La revolución es un sueño eterno. Sobre Salario para matar (Il mercenario), de Sergio Corbucci, 1968.

Sergio Corbucci fue un genio. En 1968 dirigió Salario para matar (Il Mercenario). Año emblemático si los hay y allí están los manuales para indicar qué películas importantes podemos hallar como reflejo de los acontecimientos que sacudieron al mundo. Sin embargo, en términos de ideología siempre los géneros aportarán mayor desenfado y libertad, cuando otros desean encerrarse en la cárcel del lenguaje.

Un mercenario es contratado para proteger al propietario de una mina en el transporte de plata a lo largo de la frontera de Texas en los tiempos de la Revolución Mexicana. Franco Nero, “el polaco”, ofrece sus servicios, porque siempre hay alguien que necesita un hombre experto en armas. La primera y grandiosa paradoja: no hay revolución sin capital. Como tampoco existen quienes hagan la revolución sin un capital intelectual detrás. Allí está Pancho Román, el líder de la banda que roba a los ricos para repartir entre los pobres, no antes sin quedarse con los mejores tributos. La ambigüedad cotiza en oro para Corbucci y con elegante insidia desnuda un cuadro de contradicciones de principio a fin, del mismo modo que se atreve a romper con estereotipos en esta especie de Zapata Western en el que el villano Ricitos (inolvidable Jack Palance) hace gala de una velada feminidad.

Además de un duelo final memorable y la música de Morricone que dignifican al spaghetti western , dentro del marco genérico, Corbucci se permite relegar el plano de la acción para insertar diálogos cargados de sarcasmo e ironía. Uno podría pensar que toda la película fue concebida para llegar a un momento extraordinario, aquel en el cual Franco Nero utiliza un cuerpo para explicar la dinámica social del mundo.
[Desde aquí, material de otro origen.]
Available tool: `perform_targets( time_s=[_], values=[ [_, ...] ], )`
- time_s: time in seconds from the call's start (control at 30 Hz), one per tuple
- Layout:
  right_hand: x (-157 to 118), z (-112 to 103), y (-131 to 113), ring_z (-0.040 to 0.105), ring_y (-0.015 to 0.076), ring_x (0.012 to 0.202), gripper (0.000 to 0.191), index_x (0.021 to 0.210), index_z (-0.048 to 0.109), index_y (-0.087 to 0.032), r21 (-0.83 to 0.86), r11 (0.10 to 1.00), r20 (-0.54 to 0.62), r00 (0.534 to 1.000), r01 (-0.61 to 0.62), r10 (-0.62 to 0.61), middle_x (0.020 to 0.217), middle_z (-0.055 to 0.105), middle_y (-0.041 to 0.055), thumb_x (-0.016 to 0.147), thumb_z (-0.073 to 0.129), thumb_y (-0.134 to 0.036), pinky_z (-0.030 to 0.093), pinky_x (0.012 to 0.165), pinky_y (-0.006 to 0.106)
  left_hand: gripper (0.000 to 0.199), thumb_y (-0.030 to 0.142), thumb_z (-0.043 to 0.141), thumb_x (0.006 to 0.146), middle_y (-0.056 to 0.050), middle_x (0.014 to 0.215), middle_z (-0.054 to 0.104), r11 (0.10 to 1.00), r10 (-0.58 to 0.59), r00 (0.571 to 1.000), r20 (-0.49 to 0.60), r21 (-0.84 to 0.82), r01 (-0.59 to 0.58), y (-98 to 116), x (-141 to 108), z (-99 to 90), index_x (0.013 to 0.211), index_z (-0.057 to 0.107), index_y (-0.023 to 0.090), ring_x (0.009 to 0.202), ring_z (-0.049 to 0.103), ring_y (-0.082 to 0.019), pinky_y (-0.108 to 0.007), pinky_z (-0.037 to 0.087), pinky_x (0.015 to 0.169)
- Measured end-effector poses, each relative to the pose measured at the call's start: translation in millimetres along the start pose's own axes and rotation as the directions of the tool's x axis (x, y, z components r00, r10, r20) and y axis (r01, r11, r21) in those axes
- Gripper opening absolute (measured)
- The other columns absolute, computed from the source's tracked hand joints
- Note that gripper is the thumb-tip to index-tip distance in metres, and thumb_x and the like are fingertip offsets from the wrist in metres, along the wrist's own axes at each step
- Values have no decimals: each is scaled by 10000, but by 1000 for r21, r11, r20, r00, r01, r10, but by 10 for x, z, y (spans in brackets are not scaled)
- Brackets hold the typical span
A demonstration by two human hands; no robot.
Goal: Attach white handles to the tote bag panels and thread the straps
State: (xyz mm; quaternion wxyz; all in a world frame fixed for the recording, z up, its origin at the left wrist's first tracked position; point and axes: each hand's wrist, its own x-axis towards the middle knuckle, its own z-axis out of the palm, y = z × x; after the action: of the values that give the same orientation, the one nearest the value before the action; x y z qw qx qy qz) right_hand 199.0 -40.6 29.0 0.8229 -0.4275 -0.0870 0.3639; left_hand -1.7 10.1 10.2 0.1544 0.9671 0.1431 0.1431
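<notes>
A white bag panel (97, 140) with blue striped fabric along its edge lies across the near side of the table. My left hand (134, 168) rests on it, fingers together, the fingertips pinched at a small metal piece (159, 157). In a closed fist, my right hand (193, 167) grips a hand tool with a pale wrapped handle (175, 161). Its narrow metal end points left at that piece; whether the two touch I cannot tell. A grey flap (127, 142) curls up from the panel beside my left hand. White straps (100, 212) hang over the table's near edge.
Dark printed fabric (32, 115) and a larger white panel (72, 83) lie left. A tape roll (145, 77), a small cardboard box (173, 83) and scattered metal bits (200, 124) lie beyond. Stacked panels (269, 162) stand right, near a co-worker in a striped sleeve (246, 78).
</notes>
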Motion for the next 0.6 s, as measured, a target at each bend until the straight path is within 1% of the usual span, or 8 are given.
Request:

Mientras libros y libros alegan argumentos y otras voces discuten eternamente en sus jaulas de cristal, una metáfora burda (pero al fin y al cabo qué metáfora no lo es) nos desvela: “los ricos son la cabeza, los pobres el culo y la espalda la clase media”. Y si bien es un modo describir a la sociedad mexicana de 1910, cabe la réplica para fines de los sesenta en Europa y fundamentalmente en Italia: la clase media, que siempre une la cabeza con el culo, hace de la revolución una farsa.

Entonces, la cuestión no es por qué debe haber una revolución, sino en qué condiciones puede llevarse a cabo. En esa tensión entre revuelta y dinero se juega el destino de una máquina que es susceptible de deconstruirse. Quien quiera oír, que oiga, parece decirnos Corbucci.